Ampel erhofft sich bürokratische Erleichterung
Auf die Einführung der Karte hatten sich Bundeskanzler Olaf Scholz (SPD) und die Ministerpräsidenten der Länder am 6. November verständigt. In dem Gesetz wird nun festgehalten, dass die Leistungsbehörden selbst entscheiden können, wie viel Bargeld die Karteninhaber innerhalb eines bestimmten Zeitraums abheben können. Damit werde "den individuellen Bedürfnissen und Umständen vor Ort" Rechnung getragen.
"Die Regelung ermöglicht den Leistungsbehörden auch im Rahmen der Ermessensausübung Umstände zu berücksichtigen, aufgrund derer der Einsatz einer Bezahlkarte im Einzelfall nicht zweckmäßig erscheint", hieß es nach der Abstimmung im Bundestag weiter. Das könne etwa der Fall sein, wenn Menschen Gehalt auf ein eigenes Girokonto erhalten. Ebenfalls beschlossen wurden Regelungen, die den Austausch von Daten zwischen Ausländer- und Sozialbehörden erleichtern sollen. "Wir vermeiden unnötigen Aufwand und Komplikationen, die zum Beispiel dadurch entstehen, wenn auf Papier vorliegende Daten nochmals digital erfasst werden müssen", sagte Faeser dazu.
Die Gewerkschaft der Polizei (GdP) warnte davor, den Anteil des Bargelds für Geflüchtete zu gering zu halten. Geflüchtete stünden nicht selten unter dem Druck, Krankheitskosten der Familien im Herkunftsland mitzutragen oder schuldeten Schleusern Geld. Diese Drucksituation verschwinde nicht mit der Bezahlkarte und könne sich auch auf die Sicherheit der verbliebenen Familien in den Heimatländern auswirken, erklärte der GdP-Bundesvorsitzende Jochen Kopelke. "Wenn hier nicht Maß und Mitte gehalten werden, besteht das Risiko, dass Geflüchtete versuchen werden, sich das nötige Geld über kriminelle Machenschaften zu besorgen." Betroffene dürften nicht in die Kriminalität gedrängt werden.Bezahlkarte Bayern 11:52
Union und AfD mit Bezahlkarte unzufrieden
Die Grüne hatten eine bundesweit einheitliche Regelung nicht für nötig gehalten. Mit der jetzt beschlossenen Regelung sind sie aber einverstanden, da nun gesichert sei, dass niemand dadurch aus der Gesellschaft herausgedrängt werde, wie der stellvertretende Fraktionsvorsitzende Andreas Audretsch sagte. "Geflüchtete, die in einer Wohnung wohnen, die müssen einen Stromvertrag abschließen können, sonst haben sie nämlich keinen Strom. Das war in der Regelung bislang nicht klar. Jetzt haben wir das völlig eindeutig geregelt. Das haben Kommunen zu garantieren." Der FDP-Abgeordnete Stephan Thomae betonte, mit der Karte müssten Asylbewerber nicht mehr Schlange stehen, um am letzten Werktag des Monats Geld zu erhalten und auch keine hohen Summen mehr mitnehmen in Gemeinschaftsunterkünfte.

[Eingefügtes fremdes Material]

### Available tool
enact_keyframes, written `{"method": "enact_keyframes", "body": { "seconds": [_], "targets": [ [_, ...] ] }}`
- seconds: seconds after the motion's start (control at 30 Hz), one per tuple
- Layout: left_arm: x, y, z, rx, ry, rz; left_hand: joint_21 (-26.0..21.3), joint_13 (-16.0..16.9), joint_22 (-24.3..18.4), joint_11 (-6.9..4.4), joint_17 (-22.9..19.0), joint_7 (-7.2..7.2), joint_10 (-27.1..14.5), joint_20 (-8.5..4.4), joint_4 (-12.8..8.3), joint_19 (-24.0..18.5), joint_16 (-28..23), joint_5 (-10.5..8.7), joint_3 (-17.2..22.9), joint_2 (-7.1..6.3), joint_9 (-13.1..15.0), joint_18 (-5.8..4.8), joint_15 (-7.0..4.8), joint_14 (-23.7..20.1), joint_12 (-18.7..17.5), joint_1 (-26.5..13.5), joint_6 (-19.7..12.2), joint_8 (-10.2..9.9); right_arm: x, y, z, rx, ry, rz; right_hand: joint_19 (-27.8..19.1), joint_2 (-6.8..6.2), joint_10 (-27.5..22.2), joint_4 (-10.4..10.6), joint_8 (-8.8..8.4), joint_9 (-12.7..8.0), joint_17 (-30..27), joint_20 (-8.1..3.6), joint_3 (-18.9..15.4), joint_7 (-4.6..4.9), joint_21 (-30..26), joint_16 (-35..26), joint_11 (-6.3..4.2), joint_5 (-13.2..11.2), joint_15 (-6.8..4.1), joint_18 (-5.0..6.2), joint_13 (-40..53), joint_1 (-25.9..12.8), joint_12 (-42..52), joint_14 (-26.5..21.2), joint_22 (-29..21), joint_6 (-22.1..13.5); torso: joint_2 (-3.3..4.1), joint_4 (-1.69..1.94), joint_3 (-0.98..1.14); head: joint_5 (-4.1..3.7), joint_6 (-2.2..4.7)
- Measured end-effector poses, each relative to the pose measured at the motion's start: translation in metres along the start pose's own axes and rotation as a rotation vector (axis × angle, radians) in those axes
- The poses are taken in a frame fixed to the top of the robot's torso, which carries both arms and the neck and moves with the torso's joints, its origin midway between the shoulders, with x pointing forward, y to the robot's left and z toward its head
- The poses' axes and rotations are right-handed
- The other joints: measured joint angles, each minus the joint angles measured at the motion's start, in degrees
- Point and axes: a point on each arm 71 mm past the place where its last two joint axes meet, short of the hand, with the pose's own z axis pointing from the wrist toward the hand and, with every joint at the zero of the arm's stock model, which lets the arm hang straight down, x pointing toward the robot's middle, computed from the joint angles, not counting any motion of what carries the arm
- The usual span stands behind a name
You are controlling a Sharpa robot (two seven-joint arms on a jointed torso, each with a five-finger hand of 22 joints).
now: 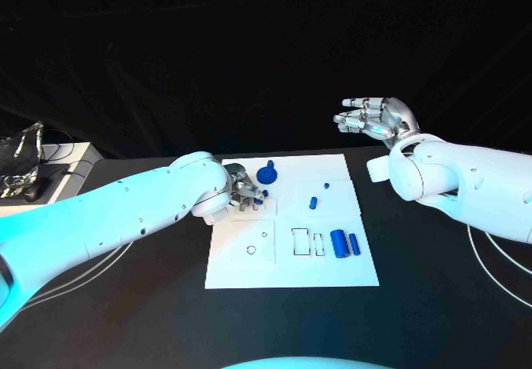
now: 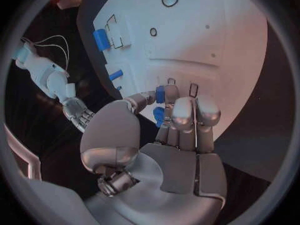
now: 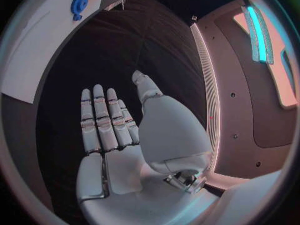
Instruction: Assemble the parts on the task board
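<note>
The white task board (image 1: 290,257) lies mid-table. My left hand (image 1: 244,197) rests over its left upper part, fingers curled, pinching a small blue part (image 2: 159,95) between thumb and fingers. A round blue part (image 1: 267,175) stands just beyond that hand. A short blue peg (image 1: 313,203) and a tiny blue piece (image 1: 327,185) lie right of it. Two blue cylinders (image 1: 345,244) lie side by side near the board's right edge. My right hand (image 1: 373,117) hangs in the air beyond the board's far right corner, fingers spread and holding nothing; the right wrist view shows its bare palm (image 3: 119,135).
Rectangular slots (image 1: 301,241) and a round hole (image 1: 251,249) mark the board's near half. A grey device with cables (image 1: 28,165) stands at the table's far left. White cables (image 1: 493,254) run over the black table on the right.
</note>
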Motion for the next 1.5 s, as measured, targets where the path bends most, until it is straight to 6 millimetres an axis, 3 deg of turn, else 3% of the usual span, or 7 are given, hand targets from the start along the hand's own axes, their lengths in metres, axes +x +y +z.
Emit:
{"method": "enact_keyframes", "body": {
  "seconds": [0.63, 1.5],
  "targets": [
    [0.0023, 0.0039, 0.0001, -0.019, -0.008, 0.046, -0.27, 0.38, 0.49, 0.03, 0.51, 0.10, 0.42, 0.00, -0.18, 0.40, -0.22, 0.84, -0.18, 0.02, 0.00, 0.00, 0.00, 0.00, -0.49, 0.02, 0.28, -0.33, 0.0013, 0.0006, -0.0005, -0.006, 0.020, 0.013, 1.05, 0.00, -0.41, 0.33, -0.22, -0.05, 0.01, 0.15, -0.33, -0.14, 0.02, 0.00, 0.00, 0.00, 0.03, 0.00, 0.01, 0.01, 0.00, 0.37, 0.06, -0.86, -0.15, 0.04, -0.04, 0.13, -0.94],
    [0.0039, 0.0079, -0.0003, -0.029, 0.002, 0.070, -0.27, 0.52, 0.88, 0.00, 0.82, -0.09, 0.83, 0.00, -0.18, 0.40, -0.23, 1.50, -0.18, -0.28, 0.00, 0.00, -0.01, 0.41, -0.75, 0.33, 0.47, -0.65, 0.0027, 0.0008, 0.0000, -0.007, 0.024, 0.016, -0.20, -0.69, -1.49, 1.84, -0.22, -0.10, 0.02, 0.35, -0.38, -0.39, 0.01, 0.00, 0.35, 0.68, 0.46, -0.01, 0.01, -0.67, 0.00, -0.06, 0.04, -2.04, -0.09, 0.01, 0.03, 0.85, -1.24]
  ]
}}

Der CDU-Abgeordnete Detlef Seif erklärte, die Karte sei kein Allheilmittel, könne aber dazu beitragen, dass weniger Asylbewerber innerhalb Europas nach Deutschland weiterzögen. Sein Parteikollege Kai Whittaker verurteilte das Vorhaben als unzureichend, da die Bargeld-Auszahlung nicht wie von der Union gefordert auf 50 Euro im Monat begrenzt werde, zudem fehle ein Vorrang für die Bezahlkarte.

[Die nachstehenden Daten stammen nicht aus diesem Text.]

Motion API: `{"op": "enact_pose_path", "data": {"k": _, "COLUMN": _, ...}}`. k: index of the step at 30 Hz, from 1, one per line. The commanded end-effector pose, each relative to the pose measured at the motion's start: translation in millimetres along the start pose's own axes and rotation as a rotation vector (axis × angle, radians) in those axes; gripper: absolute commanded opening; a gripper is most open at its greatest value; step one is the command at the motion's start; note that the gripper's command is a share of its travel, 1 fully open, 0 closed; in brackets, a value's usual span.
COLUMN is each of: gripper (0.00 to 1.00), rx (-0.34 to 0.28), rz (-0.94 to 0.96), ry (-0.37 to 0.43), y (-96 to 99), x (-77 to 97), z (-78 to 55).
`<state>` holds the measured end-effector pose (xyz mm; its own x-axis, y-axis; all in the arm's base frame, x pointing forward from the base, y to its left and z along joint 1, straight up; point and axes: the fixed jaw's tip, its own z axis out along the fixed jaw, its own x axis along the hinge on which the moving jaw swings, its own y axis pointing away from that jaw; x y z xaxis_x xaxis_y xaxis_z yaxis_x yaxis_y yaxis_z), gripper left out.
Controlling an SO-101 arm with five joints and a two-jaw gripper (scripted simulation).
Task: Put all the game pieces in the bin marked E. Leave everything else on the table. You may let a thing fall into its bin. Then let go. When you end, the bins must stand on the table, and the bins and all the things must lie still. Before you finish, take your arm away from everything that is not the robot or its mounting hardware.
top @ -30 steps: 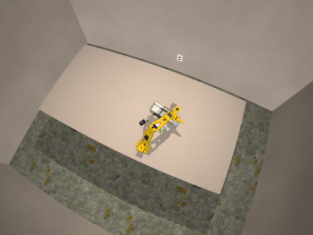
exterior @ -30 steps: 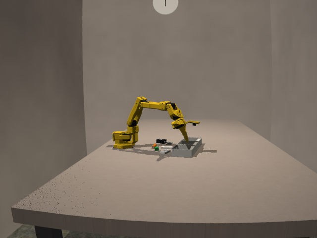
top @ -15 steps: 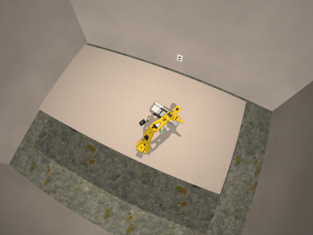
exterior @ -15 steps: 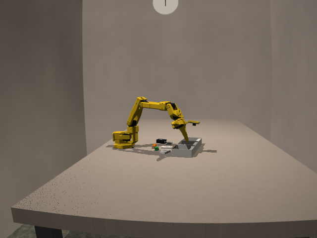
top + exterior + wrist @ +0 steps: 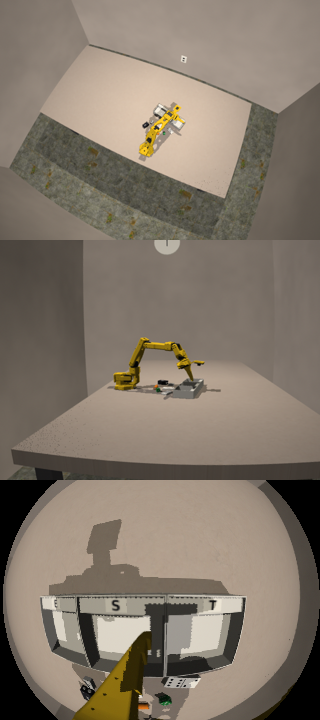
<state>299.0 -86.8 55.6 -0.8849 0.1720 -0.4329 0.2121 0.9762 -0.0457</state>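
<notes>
My gripper (image 5: 177, 117) (image 5: 194, 372) is open and empty, and it hangs just above a row of grey bins (image 5: 159, 110) (image 5: 184, 394) (image 5: 200, 603). One yellow jaw (image 5: 127, 683) points down over the middle bin. In the wrist view the far walls read S (image 5: 116, 606) and T (image 5: 212, 604); the left bin's letter is cut off. Between the bins and the arm's base lie a small green piece (image 5: 163, 133) (image 5: 158, 389) (image 5: 163, 699), an orange piece (image 5: 158, 133) (image 5: 155, 387) (image 5: 143, 706) and a white spotted tile (image 5: 170, 130) (image 5: 168, 388) (image 5: 179, 682). The bin floors that show look bare.
A black block (image 5: 145, 125) (image 5: 162, 382) (image 5: 87, 690) and a small grey thing (image 5: 151, 121) lie near the pieces. The arm's base (image 5: 146, 149) (image 5: 123, 380) stands near the table's edge. The table (image 5: 103, 98) (image 5: 180, 433) stretches wide on all sides.
</notes>
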Motion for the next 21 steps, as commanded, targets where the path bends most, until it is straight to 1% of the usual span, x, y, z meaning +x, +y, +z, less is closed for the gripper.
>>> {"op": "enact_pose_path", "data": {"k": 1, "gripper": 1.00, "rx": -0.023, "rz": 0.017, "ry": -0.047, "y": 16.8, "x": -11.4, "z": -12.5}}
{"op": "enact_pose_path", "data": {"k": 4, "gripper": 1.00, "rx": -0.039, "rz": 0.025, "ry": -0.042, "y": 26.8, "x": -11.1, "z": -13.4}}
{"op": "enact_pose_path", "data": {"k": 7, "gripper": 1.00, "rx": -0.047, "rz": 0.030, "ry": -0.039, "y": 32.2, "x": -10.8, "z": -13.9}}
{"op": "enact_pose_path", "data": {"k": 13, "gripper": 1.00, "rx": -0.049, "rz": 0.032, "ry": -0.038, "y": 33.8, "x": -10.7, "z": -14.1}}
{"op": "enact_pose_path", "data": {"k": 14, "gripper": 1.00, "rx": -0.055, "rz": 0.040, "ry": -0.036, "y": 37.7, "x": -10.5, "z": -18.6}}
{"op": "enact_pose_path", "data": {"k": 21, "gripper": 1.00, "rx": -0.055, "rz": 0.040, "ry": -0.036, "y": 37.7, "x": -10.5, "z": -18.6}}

AfD-Vertreter warfen der Ampel-Koalition eine zu liberale Migrationspolitik vor. Für seine Partei gelte: "Unser Geld für unsere Bürger und nicht für die ganze Welt", erklärte der AfD-Politiker Steffen Janich. Der BSW-Politiker Alexander Ulrich sagte, die Bezahlkarte löse zwar nicht das große Problem der irregulären Migration, sei aber ein Weg, es besser zu machen. Die Linken-Abgeordnete Clara Bünger kritisierte hingegen eine "Entrechtung von Flüchtlingen", zudem gehe Rechtssicherheit verloren.